**ASSIGNMENT**: Across the listing below, work out how many lines include the word "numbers". Give the number alone.

**THE DATA**:
****************
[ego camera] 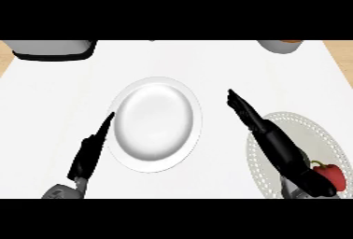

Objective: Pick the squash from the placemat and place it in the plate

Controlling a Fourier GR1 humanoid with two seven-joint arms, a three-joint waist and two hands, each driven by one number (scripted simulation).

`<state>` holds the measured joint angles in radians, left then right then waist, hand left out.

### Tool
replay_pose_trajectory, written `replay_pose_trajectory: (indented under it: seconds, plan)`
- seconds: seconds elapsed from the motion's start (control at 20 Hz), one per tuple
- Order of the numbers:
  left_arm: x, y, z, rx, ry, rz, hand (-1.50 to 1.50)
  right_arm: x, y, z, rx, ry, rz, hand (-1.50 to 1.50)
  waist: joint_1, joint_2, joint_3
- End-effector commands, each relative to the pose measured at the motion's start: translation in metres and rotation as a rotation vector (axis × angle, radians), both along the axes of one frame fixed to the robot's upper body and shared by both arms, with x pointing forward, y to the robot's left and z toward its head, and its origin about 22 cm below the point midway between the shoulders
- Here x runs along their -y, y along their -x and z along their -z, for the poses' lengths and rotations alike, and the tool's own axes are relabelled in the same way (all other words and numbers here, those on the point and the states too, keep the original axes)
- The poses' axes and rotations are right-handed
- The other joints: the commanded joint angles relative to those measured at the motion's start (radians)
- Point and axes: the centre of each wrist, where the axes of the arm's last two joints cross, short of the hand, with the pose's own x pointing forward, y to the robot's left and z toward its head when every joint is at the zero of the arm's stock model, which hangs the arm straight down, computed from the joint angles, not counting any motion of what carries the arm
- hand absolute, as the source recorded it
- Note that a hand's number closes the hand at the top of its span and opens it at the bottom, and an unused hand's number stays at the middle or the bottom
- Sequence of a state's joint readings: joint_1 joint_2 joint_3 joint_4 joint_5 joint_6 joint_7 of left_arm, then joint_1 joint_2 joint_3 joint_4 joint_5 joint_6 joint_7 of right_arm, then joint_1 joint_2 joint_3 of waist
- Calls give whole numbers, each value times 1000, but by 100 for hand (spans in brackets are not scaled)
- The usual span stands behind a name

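Note:
A white plate (155, 123) lies at the counter's middle with nothing on it. At the right lies a round, white, lace-edged placemat (312, 125). On its near right part sits a red vegetable with a green stem (331, 173), looking more like a pepper than a squash. My right hand (277, 144) stretches flat over the placemat's left side, open, its fingers pointing up-left past the mat toward the plate; its wrist end partly covers the vegetable. My left hand (88, 156) rests open just left of the plate's rim, fingers straight.
A grey appliance (53, 49) stands at the back left and a pale bowl (279, 45) at the back right. Wooden edges show at both far corners of the white counter.

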<state>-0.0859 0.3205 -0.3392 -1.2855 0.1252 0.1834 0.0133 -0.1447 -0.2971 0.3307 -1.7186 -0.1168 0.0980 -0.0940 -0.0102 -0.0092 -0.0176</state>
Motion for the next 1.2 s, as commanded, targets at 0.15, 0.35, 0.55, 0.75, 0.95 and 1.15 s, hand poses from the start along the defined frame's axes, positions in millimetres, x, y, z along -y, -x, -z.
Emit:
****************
**ANSWER BOX**: 3